___ Provided records
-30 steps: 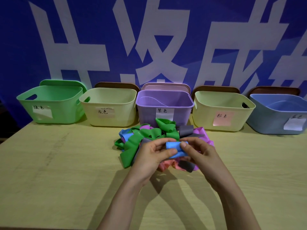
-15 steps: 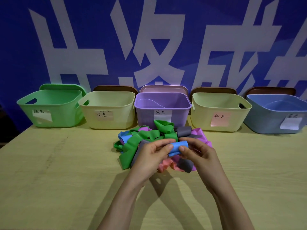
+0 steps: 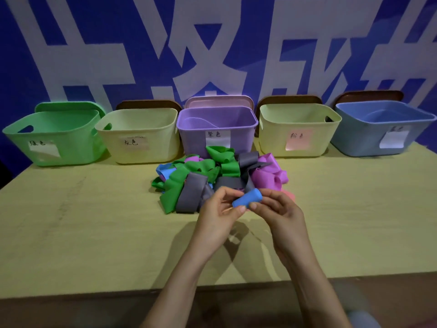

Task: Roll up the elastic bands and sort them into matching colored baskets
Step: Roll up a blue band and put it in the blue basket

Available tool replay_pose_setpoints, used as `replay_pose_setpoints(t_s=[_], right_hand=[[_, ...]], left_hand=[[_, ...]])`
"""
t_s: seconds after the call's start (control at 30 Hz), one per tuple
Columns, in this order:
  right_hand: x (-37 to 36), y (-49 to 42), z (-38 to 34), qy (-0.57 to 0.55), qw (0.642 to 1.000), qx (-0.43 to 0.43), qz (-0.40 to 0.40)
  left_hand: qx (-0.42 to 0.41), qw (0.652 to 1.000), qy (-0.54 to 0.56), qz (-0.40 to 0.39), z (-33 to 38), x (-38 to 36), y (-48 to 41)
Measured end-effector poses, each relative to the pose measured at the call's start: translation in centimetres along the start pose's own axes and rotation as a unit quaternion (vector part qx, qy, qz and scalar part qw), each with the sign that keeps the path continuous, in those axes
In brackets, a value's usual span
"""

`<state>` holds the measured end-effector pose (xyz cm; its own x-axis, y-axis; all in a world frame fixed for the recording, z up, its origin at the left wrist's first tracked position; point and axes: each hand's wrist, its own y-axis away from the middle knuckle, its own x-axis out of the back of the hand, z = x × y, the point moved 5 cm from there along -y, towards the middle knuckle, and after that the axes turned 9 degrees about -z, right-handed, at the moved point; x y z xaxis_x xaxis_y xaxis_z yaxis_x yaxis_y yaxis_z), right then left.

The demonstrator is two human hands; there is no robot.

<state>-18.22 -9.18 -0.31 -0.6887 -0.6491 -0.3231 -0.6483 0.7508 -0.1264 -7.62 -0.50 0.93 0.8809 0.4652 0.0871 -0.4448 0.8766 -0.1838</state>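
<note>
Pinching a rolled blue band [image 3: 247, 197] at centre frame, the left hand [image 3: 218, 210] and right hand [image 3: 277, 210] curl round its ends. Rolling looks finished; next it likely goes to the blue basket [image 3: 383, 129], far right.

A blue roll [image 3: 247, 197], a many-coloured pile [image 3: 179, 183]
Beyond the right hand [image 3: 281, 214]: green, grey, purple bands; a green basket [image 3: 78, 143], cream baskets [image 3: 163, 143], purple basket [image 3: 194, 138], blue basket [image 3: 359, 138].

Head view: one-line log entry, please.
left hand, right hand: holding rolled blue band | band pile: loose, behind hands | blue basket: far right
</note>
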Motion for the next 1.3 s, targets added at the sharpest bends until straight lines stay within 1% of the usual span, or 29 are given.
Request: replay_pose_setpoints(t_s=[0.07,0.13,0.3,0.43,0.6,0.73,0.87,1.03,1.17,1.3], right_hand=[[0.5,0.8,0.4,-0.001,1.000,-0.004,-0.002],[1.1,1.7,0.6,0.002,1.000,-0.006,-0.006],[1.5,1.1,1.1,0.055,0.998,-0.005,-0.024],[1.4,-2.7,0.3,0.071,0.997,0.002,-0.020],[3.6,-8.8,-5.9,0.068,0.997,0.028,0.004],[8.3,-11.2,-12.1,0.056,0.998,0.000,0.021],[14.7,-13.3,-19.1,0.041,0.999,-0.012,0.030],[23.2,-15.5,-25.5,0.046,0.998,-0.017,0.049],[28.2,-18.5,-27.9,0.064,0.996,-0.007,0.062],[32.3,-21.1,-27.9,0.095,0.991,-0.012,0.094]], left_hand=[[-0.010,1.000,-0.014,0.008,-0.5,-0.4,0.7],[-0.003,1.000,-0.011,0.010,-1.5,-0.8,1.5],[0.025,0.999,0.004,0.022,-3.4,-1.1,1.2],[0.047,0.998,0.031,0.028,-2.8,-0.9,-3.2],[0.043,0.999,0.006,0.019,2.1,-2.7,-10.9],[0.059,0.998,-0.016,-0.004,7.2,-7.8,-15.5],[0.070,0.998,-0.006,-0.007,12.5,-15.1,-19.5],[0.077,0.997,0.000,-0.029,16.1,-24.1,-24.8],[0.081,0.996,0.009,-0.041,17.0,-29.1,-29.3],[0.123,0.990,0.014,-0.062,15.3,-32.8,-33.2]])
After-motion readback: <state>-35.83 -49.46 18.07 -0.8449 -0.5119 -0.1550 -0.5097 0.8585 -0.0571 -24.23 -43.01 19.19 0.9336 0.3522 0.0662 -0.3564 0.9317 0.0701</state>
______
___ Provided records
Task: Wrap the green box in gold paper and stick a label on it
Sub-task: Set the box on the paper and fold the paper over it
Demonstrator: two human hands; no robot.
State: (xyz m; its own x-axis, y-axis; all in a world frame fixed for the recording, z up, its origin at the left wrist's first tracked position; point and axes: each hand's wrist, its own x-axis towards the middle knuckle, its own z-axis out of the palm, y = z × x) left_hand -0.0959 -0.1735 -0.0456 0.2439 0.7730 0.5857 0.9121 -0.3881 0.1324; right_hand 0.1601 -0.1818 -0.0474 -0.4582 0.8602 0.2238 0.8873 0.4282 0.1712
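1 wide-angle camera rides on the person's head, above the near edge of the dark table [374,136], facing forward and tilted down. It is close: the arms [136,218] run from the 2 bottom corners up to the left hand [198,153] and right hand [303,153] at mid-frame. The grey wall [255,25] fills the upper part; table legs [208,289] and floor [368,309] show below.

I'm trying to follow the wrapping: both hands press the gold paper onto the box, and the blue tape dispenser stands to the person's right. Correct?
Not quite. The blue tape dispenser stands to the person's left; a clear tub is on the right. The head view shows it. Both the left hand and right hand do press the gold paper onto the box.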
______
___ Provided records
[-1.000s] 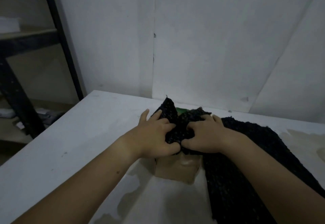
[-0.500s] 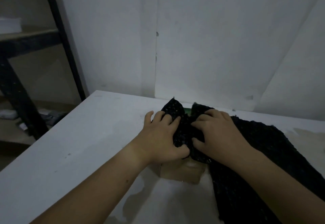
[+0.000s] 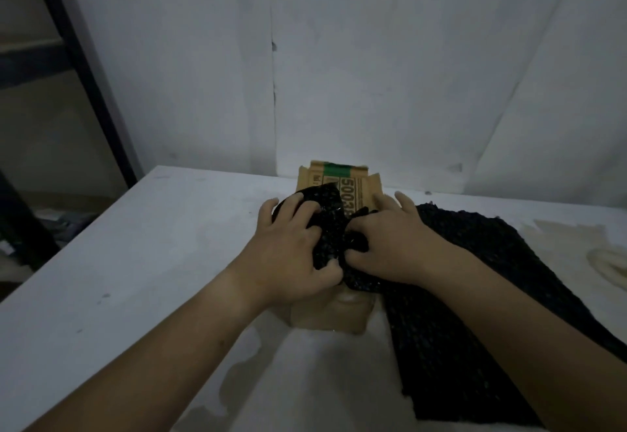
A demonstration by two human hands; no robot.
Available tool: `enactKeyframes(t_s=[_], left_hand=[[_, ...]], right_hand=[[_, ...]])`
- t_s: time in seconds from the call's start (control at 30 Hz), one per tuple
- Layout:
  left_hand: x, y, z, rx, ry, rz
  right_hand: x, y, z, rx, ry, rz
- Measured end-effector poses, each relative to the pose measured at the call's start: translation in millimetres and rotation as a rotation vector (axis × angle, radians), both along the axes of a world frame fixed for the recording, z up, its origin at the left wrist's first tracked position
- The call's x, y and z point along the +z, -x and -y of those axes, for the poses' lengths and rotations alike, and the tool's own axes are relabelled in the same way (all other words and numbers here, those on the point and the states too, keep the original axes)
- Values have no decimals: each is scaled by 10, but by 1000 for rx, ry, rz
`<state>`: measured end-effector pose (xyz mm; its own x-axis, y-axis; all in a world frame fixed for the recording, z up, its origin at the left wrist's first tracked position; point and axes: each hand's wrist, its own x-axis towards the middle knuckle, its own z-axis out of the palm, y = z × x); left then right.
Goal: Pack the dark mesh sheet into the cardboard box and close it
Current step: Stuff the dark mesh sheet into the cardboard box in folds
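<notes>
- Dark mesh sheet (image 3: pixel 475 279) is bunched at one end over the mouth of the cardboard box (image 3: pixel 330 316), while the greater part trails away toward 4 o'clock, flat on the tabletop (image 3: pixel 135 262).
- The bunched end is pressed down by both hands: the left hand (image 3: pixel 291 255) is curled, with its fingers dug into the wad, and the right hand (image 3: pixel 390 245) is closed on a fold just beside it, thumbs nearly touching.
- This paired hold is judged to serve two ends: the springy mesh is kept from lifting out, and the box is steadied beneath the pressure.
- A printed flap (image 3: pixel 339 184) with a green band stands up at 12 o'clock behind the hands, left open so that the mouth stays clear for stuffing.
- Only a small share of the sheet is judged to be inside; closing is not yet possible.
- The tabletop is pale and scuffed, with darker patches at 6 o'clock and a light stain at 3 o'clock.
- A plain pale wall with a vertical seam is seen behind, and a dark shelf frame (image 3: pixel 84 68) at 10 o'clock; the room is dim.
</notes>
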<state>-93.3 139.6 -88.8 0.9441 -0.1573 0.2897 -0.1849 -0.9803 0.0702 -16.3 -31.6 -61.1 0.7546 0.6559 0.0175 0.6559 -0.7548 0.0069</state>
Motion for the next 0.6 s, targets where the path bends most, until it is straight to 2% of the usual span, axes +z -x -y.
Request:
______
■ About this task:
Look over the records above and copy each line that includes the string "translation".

■ Answer section:
Measured end-effector poses, each relative to the pose measured at the call's start: translation in centimetres along the start pose's own axes and rotation as a unit quaternion (vector part qx, qy, qz and scalar part qw), each with the sign that keeps the path continuous, in those axes
- Measured end-effector poses, each relative to the pose measured at the call's start: translation in millimetres and rotation as a rotation vector (axis × angle, radians), both along the axes of a world frame fixed for the recording, z up, its origin at the left wrist's first tracked position

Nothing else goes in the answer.